1.5   Component levels


Consideration must also be given to the elevations at which the various feed system components are placed. Their relative elevations are of prime importance as they influence the ability of components to meet the functional needs of the system.

The levels at which the various components are installed for a feed system using surface type heaters are shown in Fig 3.9.

Pictorial representation of the relative levels of heaters and feet pumps for a power station using horizontal HP and LP tubular surface type feedheaters

Taking the LP turbine horizontal centre line as the datum, the vertical height of the condenser and its transition piece, between condenser and turbine, combined with the NPSH needs of the condensate extraction pump, determine the basement depth needed below the machine. The water level in the condenser hotwell is fixed by the individual condenser design. Assuming a transverse condenser for each turbine LP cylinder, the water level is set at a convenient height above the condenser bottom. As the traditional split-casing design of extraction pump usually stands on the basement floor, the basement depth has to be set to provide the head of condensate needed to satisfy the extraction pumps NPSH. However, current practice is to use a vertical multistage condensate extraction pump of the 'caisson' type, which is sunk into a local pit in the basement floor. Use of this pump design allows the basement floor to be set just below condenser bottom-plate level as the pump impellers can be placed as far below floor level as needed. The principles involved are illustrated in Fig 3.10. It is evident that the use of a caisson type of extraction pump reduces the basement depth and thereby reduces station cost. A detailed description of the various types of extraction pumps used in CEGB power stations is given in Chapter 4.

Determination of basement depth

On the latest stations with all surface-type heaters (excluding the de-aerator), a horizontal heater attitude is adopted as opposed to the traditional vertical position. This allows the heaters to be placed below the bottom of the turbine cylinders but above the condenser water level. The heater levels are set with sufficient static head for them to cascade by gravity from the highest pressure HP heater to the lowest pressure, and then to the condenser. Even when set at these levels, by using horizontal heaters it is possible to arrange the bled-steam pipework to have a continuous slope from the bleed point on the turbine down to the heater. The same arrangement is also possible with horizontal LP heaters. This has the important advantage that the bled-steam lines can drain towards the heaters and the heater drains can cascade by gravity to the condenser, as depicted in Fig 3.11.

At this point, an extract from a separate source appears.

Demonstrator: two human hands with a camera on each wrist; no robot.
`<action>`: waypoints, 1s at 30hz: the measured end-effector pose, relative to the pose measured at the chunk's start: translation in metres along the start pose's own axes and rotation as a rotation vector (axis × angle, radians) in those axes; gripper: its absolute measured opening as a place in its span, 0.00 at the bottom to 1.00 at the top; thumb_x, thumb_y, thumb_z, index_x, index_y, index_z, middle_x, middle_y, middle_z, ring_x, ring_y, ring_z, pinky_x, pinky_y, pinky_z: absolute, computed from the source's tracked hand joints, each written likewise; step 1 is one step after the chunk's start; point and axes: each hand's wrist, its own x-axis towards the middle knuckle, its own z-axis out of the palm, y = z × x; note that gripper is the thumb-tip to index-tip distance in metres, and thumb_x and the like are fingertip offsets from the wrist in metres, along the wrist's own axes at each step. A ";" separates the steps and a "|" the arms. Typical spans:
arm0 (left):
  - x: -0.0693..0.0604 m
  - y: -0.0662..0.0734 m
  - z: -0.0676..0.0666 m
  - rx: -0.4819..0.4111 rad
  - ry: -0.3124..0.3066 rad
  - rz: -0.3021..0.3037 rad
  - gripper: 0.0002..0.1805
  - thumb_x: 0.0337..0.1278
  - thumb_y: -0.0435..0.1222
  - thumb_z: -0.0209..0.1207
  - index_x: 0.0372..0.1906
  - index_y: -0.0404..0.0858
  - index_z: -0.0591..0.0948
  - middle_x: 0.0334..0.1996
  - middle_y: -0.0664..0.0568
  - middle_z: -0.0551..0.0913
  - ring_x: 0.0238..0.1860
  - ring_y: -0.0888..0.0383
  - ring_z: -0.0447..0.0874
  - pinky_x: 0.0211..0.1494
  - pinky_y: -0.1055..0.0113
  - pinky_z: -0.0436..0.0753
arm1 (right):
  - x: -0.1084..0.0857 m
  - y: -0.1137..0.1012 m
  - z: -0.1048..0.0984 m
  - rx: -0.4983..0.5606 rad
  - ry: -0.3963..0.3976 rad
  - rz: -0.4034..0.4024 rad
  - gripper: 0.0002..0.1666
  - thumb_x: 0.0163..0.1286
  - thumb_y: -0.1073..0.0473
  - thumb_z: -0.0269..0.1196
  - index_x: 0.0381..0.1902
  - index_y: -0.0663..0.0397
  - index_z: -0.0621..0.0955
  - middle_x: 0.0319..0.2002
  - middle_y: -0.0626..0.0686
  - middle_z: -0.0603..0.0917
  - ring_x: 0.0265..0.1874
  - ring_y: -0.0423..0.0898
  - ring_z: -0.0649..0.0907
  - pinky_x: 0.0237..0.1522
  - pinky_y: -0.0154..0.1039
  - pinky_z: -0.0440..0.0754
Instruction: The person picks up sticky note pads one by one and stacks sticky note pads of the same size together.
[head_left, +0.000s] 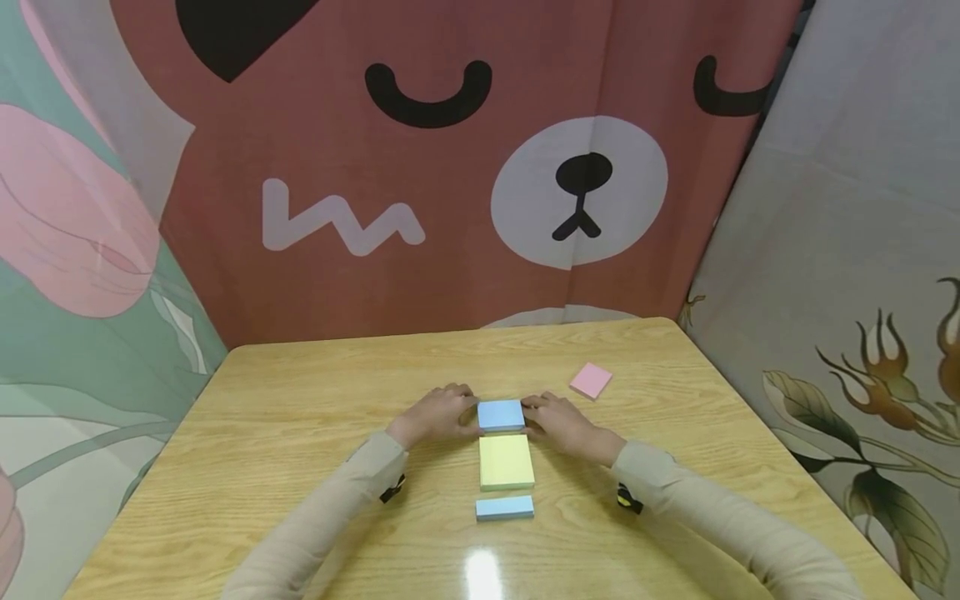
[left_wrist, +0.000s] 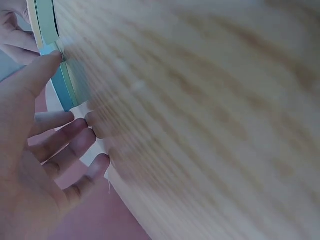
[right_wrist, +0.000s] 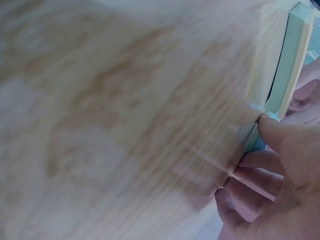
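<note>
A blue sticky note pad [head_left: 500,415] lies on the table between the two hands. My left hand [head_left: 438,414] holds its left side, thumb at the near corner and index finger at the far one, as the left wrist view shows on the blue pad [left_wrist: 62,89]. Mirroring this on the right side, my right hand [head_left: 564,427] grips the pad with thumb and index finger. Just nearer lies a larger yellow sticky note pad [head_left: 506,462], lined up with the blue one. Below that sits a narrow light-blue pad [head_left: 505,508].
A pink sticky note pad [head_left: 591,381] lies turned at an angle, beyond the right hand. The wooden table [head_left: 300,400] ends at a hanging cloth with a bear print [head_left: 450,167]. Printed cloths also hang at both sides.
</note>
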 end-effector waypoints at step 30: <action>-0.003 0.000 0.004 -0.123 0.038 -0.057 0.31 0.60 0.54 0.65 0.59 0.36 0.81 0.57 0.47 0.78 0.59 0.48 0.75 0.58 0.42 0.75 | 0.007 0.023 -0.028 0.103 -0.270 -0.182 0.21 0.70 0.60 0.65 0.57 0.67 0.81 0.62 0.67 0.75 0.60 0.62 0.76 0.58 0.52 0.76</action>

Component level diagram for tubular surface type HP and LP heaters

Gravity drainage allows operation at low unit load and unit start-up without alternative drainage arrangements, using pumps or special operational procedures.

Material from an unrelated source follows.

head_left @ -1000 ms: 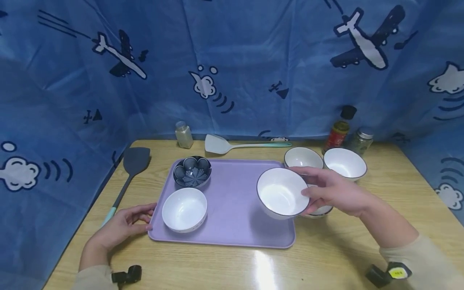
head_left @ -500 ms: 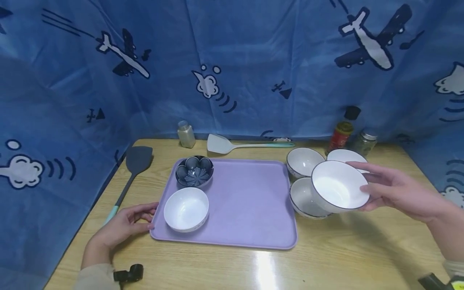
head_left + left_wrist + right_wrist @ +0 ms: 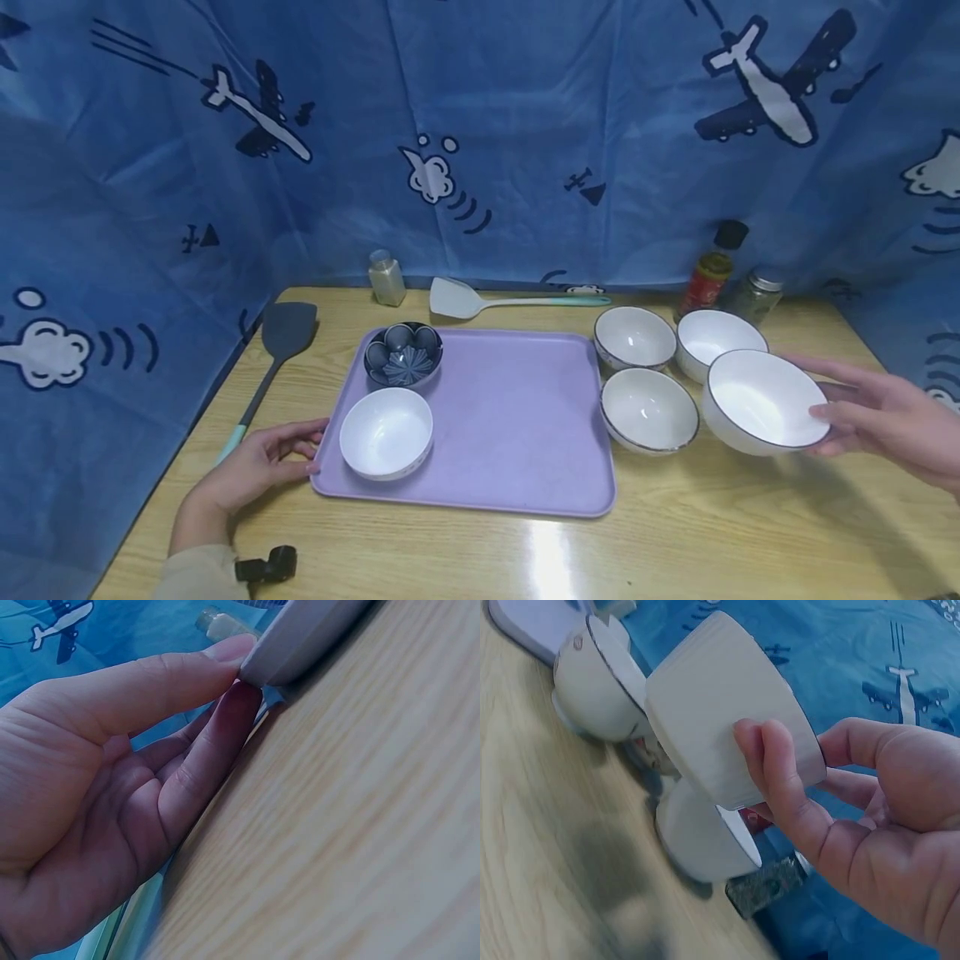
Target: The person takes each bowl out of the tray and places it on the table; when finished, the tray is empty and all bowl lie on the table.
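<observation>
The right hand (image 3: pixel 888 417) pinches the rim of a white bowl (image 3: pixel 765 402), thumb inside and fingers beneath, tilted above the table; the right wrist view shows this bowl (image 3: pixel 727 712) off the wood. At the left, the left hand (image 3: pixel 251 471) pinches the left edge of the purple tray (image 3: pixel 517 433); in the left wrist view thumb and finger meet at the tray's edge (image 3: pixel 300 645). On the tray stand a dark patterned bowl (image 3: pixel 403 357) and a white bowl (image 3: pixel 386 435). Right of it are three bowls (image 3: pixel 633 337) (image 3: pixel 648 411) (image 3: pixel 716 337).
A dark spatula (image 3: pixel 288 329) lies left of the tray, a white spatula (image 3: pixel 457 298) behind it. A small shaker (image 3: pixel 387 282) stands at the back left. Behind the bowls at right are a red-labelled bottle (image 3: pixel 707 282) and a glass jar (image 3: pixel 756 298).
The right hand has carried the white bowl rightward, from over the tray's right part to beyond the other bowls. The left hand still pinches the tray's edge.
</observation>
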Available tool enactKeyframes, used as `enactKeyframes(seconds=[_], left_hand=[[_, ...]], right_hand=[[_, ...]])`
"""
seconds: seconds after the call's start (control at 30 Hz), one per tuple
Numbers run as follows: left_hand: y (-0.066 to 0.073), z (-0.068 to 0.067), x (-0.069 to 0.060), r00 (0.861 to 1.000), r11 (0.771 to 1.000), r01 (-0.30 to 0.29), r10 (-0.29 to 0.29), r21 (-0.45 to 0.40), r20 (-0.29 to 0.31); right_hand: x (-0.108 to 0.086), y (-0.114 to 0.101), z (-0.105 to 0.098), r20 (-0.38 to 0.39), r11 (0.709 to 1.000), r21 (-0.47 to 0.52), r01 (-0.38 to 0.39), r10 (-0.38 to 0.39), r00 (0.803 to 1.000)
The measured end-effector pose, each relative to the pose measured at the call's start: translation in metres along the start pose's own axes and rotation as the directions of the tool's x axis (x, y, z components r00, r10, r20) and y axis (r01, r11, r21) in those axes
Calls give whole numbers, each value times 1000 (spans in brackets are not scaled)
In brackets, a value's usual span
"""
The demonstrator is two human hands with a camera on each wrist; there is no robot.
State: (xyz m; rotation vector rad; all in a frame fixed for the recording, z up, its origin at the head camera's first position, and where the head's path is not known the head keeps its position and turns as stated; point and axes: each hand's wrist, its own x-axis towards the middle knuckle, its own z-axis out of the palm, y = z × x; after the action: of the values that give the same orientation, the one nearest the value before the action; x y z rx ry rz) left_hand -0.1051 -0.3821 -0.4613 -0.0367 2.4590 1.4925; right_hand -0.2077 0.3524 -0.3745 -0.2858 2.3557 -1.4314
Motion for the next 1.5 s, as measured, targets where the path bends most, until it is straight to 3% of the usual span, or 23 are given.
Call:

On those stations which use direct contact LP heaters, the method of fixing the heights of the heaters is more complex. A typical DC heater level diagram is shown in Fig 3.12.

Component level diagram for direct contact LP heaters

The elevation between two adjacent DC heaters is arranged to accommodate a column of condensate which forms a seal between adjacent heaters. The seal is provided in the form of a loop. The condensate column counter balances heater differential steam pressures, pipework and waterbox/spray losses.

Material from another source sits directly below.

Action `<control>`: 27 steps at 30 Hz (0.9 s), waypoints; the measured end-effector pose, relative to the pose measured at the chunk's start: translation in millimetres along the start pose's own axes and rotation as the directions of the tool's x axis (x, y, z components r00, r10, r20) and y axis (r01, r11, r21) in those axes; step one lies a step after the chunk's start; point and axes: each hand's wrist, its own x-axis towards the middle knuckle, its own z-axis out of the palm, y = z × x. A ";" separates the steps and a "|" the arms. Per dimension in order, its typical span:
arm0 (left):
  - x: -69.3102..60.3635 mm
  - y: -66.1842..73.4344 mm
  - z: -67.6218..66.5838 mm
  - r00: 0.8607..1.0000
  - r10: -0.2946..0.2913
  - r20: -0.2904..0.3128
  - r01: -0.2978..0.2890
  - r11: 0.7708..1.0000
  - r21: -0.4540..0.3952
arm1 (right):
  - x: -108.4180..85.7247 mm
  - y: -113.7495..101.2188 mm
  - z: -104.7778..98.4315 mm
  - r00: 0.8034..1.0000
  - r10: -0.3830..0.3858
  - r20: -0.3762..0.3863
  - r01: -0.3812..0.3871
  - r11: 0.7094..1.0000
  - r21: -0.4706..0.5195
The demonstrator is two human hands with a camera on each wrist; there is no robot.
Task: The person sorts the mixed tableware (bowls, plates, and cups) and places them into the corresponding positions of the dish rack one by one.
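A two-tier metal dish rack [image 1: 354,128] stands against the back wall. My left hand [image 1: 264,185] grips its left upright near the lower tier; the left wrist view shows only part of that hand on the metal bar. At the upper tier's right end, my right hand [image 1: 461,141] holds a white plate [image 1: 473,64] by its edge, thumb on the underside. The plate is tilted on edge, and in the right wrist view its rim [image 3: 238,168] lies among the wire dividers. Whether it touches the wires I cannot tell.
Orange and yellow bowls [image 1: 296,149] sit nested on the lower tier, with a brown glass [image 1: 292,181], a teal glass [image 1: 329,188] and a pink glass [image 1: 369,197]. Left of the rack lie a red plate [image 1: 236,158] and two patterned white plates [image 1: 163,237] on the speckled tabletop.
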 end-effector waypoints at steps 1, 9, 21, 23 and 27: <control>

The height of the condensate column at full-load is about half the vertical separation between heaters. The loop seal must be of sufficient depth to withstand the most severe turbine load changes envisaged; for if it were ruptured by a temporary reversal of condensate flow, two turbine stages would become directly connected and there would be the possibility of steam and water being transferred to the lower stage.

Further information on the detailed dynamic behaviour of DC feed systems is to be found in the paper by Dartnell [1] and the hydrodynamic aspects are examined by Kubie, Rowe and Jones [2].

The height of the de-aerator relative to the boiler feed pump is important as this provides the static head on the BFP suction to satisfy its NPSH needs under all conditions of operation. The other considerations which can influence de-aerator tank height are discussed in detail in Section 3 of this chapter.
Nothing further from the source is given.